• _YOUR GOAL_
Omit all pictures, then retype the data exactly as given.

————————

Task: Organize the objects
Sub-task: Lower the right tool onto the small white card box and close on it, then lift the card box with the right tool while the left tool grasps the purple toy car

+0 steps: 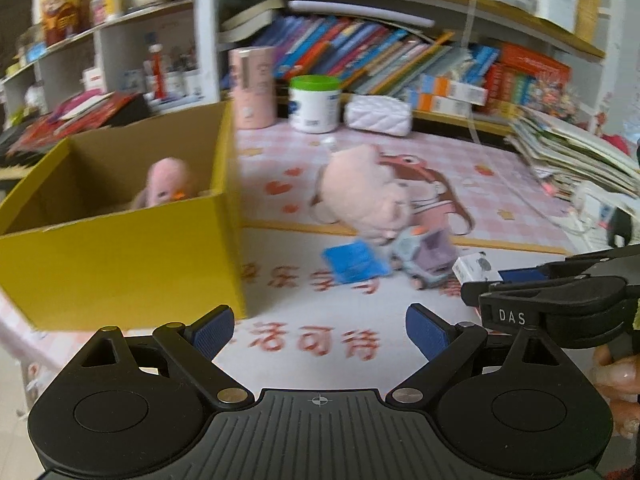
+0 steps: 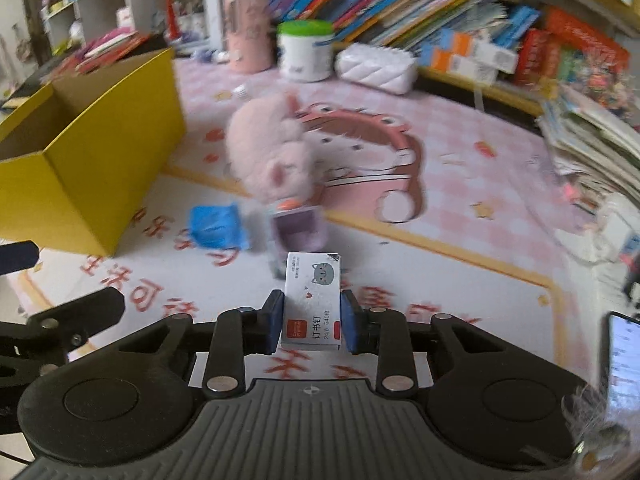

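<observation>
Right fingers (image 2: 277, 320) clamped on staple box (image 2: 313, 300); left fingers (image 1: 214, 330) wide, empty.

My blue pads (image 2: 348, 322) pinch a white box (image 2: 313, 300) with a grey cat; at ten o'clock a yellow carton (image 2: 92, 176) — beyond, pink checked mat (image 2: 480, 184).

Place: a home, likely a child's room
Signs: crowded bookshelves (image 1: 400, 52), plush toy (image 2: 268, 152), pink cartoon mat (image 2: 460, 184)
</observation>
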### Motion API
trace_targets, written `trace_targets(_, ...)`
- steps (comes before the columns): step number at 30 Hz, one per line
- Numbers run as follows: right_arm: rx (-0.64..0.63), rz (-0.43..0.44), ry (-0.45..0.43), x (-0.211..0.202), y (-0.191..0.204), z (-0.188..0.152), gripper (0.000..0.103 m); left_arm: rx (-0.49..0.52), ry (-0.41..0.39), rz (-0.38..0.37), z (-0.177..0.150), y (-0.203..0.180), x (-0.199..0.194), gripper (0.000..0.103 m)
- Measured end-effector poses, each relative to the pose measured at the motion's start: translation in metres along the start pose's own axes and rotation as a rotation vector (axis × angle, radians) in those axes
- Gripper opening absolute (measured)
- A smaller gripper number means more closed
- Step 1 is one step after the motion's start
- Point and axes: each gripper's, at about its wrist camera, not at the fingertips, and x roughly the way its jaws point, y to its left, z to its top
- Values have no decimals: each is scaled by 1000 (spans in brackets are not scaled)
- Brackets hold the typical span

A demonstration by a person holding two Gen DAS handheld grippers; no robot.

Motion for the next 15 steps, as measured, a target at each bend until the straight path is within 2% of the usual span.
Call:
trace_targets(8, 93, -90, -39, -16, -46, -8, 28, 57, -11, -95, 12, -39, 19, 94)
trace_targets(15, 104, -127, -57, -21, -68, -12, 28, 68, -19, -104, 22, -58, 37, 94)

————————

• _ANSWER SECTION_
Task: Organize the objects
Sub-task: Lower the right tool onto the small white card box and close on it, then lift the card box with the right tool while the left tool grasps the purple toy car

+0 steps: 
+0 steps: 

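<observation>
Right fingers (image 2: 277, 320) clamped on staple box (image 2: 313, 300); left fingers (image 1: 214, 330) wide, empty.

My blue pads (image 2: 348, 322) pinch a white box (image 2: 313, 300) with a grey cat; at ten o'clock a yellow carton (image 2: 92, 176) — beyond, pink checked mat (image 2: 480, 184).

Place: a home, likely a child's room
Signs: crowded bookshelves (image 1: 400, 52), plush toy (image 2: 268, 152), pink cartoon mat (image 2: 460, 184)
</observation>
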### Motion API
trace_targets, written `trace_targets(_, ...)`
- steps (comes before the columns): step number at 30 Hz, one per line
- Numbers run as follows: right_arm: rx (-0.64..0.63), rz (-0.43..0.44), ry (-0.45..0.43), x (-0.211..0.202), y (-0.191..0.204), z (-0.188..0.152), gripper (0.000..0.103 m); left_arm: rx (-0.49..0.52), ry (-0.41..0.39), rz (-0.38..0.37), z (-0.177..0.150), y (-0.203..0.180), x (-0.199..0.194), gripper (0.000..0.103 m)
- Measured end-effector poses, each relative to the pose measured at the motion's start: translation in metres along the start pose's own axes and rotation as a rotation vector (axis × angle, radians) in those axes
- Gripper opening absolute (measured)
- A smaller gripper number means more closed
- Step 1 is one step after the motion's start
- Point and axes: each gripper's, at about its wrist camera, not at the fingertips, and x roughly the way its jaws point, y to its left, z to its top
- Values have no decimals: each is scaled by 1000 (spans in brackets are not scaled)
- Brackets hold the typical span

A demonstration by a person holding two Gen DAS handheld grippers; no robot.

Motion for the next 15 steps, as measured, a target at each bend until the straight path is within 2% of the usual span.
Call:
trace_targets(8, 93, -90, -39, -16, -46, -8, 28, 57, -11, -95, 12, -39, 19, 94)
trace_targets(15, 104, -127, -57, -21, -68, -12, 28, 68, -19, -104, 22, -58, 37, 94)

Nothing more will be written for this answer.